Shipbuilder Hanwha Ocean has launched an unsolicited bid to take over Australian fast ferry and naval shipbuilder Austal.

The South Korean group’s non-binding indicative proposal is worth AUD 2.825 ($1.838) per Austal share, Austal said.

Austal’s shares closed at AUD 2.20 last week before the Easter holidays. Following the announcement of the offer, they are now trading at AUD 2.42.

However, any deal would be subject to numerous conditions, including due diligence and various regulatory approvals, Austal added.

These include the blessing of Australia’s Foreign Investment Review Board and US defence authorities. given Austal’s large newbuilding programme for the US Navy.

Austal said it invests “considerable time and resources” in deciding whether to grant a potential purchaser access to “confidential detailed financial records, forecasts and contracts as part of a due diligence process”.

“In doing so, it assesses a range of factors, including but not limited to the potential for shareholder value creation, competition concerns and a potential purchaser’s ability to ultimately complete a transaction,” it added.

Austal said it has considered the proposal in detail and engaged with Hanwha to discuss whether the transaction would obtain regulatory approvals in Australia and the US to enable it to proceed.

“At present Austal is not satisfied that these mandatory approvals would be secured, however the company is open to further engagement if Hanwha is able to provide certainty on whether a transaction would be approved,” it added.
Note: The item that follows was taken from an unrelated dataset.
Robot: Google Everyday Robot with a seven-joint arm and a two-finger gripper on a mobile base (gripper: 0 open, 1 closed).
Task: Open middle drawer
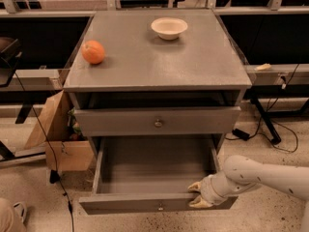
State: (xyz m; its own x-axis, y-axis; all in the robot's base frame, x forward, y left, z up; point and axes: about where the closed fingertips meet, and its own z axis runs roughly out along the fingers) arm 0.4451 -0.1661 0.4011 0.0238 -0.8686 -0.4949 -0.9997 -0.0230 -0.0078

Austal has been in play as a potential acquisition target since the summer of 2023, when it emerged that several North American investment funds specialising in the defence industry were eyeing up the fast ferry specialist.

Investors are reportedly hoping to capitalise on the opportunities presented by the AUKUS defence pact between Australia, the US and the UK.

Under the pact, Australia will spend more than AUD 368bn over the next three decades to buy a fleet of eight nuclear-powered submarines.

Austal’s major shareholder is Fortescue Metals chairman Andrew Forrest through his private Tattarang investment vehicle.

The company operates five shipyards in four countries, including in Alabama in the US, near Fremantle in Western Australia and in the Philippines and Vietnam.

If a takeover were to go ahead, it is unclear at this stage what would happen to Austal’s fast ferry construction business, which is dwarfed by its work in the defence sector.